Instructions to follow →
Only one stretch of the data is wanted: the line containing "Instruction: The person", the line containing "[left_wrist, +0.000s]", and every line between them, copied exactly.

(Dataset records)

- Opening Delimiter -

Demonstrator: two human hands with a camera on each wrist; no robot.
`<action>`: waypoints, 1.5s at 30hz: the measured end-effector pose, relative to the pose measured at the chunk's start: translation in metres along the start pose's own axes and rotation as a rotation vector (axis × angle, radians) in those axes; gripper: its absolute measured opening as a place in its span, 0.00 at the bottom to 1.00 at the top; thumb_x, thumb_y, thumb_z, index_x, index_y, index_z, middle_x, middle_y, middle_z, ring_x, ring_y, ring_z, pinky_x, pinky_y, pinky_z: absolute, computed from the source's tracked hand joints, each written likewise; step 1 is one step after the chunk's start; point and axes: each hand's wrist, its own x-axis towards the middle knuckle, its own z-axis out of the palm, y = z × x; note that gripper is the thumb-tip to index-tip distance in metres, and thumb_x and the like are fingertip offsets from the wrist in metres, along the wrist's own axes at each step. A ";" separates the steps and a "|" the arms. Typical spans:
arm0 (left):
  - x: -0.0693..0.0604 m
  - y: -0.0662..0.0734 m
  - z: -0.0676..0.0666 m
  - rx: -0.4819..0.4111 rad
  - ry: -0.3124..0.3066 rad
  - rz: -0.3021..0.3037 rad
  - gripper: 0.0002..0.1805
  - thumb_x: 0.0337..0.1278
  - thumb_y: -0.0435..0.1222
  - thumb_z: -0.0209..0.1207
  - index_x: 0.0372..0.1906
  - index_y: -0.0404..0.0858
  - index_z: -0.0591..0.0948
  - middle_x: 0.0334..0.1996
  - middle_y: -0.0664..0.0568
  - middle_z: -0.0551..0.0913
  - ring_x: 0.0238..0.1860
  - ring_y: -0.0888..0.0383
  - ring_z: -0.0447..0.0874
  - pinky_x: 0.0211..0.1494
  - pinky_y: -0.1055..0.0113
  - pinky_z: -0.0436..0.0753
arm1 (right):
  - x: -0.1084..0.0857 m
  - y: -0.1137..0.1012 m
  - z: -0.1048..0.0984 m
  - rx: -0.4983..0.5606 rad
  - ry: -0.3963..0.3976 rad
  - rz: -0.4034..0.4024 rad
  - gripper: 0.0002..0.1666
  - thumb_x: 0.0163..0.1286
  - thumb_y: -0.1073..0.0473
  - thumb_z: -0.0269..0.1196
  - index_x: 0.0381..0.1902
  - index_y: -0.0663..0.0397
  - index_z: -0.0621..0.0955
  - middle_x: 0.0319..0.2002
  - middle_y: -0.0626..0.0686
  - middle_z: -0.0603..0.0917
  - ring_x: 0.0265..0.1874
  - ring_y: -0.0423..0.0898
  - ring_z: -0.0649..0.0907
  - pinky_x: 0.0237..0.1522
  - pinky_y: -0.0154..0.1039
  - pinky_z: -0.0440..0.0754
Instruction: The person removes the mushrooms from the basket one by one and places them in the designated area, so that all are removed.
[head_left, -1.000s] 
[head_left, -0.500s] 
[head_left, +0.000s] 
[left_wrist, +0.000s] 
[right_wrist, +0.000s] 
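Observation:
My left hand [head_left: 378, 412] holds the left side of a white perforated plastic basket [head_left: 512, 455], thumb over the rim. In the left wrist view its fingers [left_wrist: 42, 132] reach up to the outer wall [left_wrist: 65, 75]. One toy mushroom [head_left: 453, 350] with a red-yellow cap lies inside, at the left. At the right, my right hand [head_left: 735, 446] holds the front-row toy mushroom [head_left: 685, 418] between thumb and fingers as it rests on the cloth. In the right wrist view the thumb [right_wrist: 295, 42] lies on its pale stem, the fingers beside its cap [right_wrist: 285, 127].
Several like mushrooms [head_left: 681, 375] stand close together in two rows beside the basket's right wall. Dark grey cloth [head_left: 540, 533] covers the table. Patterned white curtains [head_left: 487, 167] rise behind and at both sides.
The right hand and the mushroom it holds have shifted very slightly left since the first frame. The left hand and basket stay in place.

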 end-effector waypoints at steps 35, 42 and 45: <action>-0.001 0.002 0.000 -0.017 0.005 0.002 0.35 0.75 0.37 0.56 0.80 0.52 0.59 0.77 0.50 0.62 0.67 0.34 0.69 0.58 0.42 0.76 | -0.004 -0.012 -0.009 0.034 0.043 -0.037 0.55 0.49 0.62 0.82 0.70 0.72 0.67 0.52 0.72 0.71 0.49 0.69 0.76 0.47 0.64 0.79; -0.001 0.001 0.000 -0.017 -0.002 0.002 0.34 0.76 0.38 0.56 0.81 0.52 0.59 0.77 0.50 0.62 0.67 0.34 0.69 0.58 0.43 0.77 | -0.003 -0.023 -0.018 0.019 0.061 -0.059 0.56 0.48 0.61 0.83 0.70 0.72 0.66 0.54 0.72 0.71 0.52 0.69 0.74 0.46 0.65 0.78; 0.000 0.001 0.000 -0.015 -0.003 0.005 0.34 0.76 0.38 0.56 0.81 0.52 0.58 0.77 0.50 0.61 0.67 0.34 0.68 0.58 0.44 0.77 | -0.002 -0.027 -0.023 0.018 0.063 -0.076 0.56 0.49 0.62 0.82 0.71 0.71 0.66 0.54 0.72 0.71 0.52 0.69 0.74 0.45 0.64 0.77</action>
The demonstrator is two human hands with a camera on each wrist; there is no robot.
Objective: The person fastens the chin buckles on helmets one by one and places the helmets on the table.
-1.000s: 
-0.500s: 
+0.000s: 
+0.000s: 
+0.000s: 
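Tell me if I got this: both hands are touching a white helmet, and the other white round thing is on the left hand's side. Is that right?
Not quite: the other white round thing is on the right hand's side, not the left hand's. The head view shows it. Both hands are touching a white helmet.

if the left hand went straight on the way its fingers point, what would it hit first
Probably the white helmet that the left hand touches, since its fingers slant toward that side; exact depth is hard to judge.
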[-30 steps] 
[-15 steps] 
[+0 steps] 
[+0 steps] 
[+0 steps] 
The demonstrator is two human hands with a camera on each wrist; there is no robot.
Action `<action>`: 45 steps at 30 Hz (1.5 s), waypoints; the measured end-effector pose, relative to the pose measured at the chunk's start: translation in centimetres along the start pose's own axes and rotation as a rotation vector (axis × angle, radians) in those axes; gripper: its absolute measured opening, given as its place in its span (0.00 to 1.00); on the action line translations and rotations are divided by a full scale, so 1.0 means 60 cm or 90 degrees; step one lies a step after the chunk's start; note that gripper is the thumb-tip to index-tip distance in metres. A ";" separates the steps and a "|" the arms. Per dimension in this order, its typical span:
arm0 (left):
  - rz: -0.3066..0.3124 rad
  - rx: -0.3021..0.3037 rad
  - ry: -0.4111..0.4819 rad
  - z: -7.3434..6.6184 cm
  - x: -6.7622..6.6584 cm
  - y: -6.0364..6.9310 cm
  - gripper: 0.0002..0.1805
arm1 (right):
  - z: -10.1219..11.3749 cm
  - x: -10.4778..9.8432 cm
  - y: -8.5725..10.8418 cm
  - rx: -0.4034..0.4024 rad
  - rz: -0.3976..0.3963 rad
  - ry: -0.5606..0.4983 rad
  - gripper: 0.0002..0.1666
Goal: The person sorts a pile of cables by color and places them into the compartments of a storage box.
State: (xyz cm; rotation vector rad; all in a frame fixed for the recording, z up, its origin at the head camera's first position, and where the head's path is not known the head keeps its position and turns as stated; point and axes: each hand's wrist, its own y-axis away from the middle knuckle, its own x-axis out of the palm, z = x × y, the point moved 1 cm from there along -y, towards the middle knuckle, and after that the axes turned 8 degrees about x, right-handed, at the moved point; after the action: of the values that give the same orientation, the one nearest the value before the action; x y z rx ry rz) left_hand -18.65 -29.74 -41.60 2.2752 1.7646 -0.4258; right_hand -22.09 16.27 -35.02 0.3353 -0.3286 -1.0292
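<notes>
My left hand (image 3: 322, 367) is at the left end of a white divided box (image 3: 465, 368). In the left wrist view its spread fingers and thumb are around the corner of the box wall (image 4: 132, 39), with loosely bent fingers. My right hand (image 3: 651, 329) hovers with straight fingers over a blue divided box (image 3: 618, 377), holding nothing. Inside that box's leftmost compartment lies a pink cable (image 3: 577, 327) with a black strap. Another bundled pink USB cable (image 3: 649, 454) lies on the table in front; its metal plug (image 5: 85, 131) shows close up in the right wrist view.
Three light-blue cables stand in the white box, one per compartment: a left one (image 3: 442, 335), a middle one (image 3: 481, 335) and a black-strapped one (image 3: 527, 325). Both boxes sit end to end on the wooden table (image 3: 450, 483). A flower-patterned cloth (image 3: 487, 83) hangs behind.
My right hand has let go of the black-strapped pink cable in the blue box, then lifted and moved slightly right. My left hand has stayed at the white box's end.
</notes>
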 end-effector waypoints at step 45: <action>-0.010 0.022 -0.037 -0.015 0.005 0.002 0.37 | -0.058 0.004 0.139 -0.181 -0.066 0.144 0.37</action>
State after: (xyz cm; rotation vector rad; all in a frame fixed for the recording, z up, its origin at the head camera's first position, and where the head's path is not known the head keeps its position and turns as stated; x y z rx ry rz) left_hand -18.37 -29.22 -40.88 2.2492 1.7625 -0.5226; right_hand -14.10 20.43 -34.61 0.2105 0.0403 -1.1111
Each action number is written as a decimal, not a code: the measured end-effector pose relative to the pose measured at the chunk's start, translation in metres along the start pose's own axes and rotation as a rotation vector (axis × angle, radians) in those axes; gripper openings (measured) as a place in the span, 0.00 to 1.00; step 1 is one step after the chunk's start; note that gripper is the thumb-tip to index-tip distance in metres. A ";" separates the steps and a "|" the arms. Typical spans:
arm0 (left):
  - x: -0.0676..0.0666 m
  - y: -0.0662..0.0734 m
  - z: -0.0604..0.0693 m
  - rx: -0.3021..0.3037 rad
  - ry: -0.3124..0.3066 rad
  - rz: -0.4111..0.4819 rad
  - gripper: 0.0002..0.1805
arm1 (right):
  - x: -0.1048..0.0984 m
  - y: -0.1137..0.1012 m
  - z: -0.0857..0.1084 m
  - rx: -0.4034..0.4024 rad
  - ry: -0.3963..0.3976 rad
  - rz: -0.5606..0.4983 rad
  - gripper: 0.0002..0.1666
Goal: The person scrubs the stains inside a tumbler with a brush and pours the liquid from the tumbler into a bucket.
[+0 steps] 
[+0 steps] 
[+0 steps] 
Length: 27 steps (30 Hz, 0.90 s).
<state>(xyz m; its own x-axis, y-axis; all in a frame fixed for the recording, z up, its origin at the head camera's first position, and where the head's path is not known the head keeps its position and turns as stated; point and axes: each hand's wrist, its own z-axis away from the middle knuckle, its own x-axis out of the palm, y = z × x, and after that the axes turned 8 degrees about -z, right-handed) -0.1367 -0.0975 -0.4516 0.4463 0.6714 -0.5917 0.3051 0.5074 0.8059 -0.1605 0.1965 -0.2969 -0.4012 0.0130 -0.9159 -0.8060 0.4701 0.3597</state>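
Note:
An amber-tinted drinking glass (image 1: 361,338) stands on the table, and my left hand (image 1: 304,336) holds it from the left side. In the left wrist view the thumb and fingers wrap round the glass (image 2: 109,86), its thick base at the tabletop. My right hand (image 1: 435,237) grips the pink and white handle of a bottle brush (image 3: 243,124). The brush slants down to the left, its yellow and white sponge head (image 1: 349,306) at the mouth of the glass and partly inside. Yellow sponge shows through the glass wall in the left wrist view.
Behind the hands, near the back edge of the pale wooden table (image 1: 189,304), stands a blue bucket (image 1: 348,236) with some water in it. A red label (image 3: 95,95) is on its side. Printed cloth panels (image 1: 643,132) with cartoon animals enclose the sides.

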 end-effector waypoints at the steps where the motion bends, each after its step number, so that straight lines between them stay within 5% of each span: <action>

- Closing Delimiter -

Task response →
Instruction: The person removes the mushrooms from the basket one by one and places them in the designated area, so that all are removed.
[head_left, -1.000s] 
[head_left, -0.500s] 
[head_left, +0.000s] 
[left_wrist, +0.000s] 

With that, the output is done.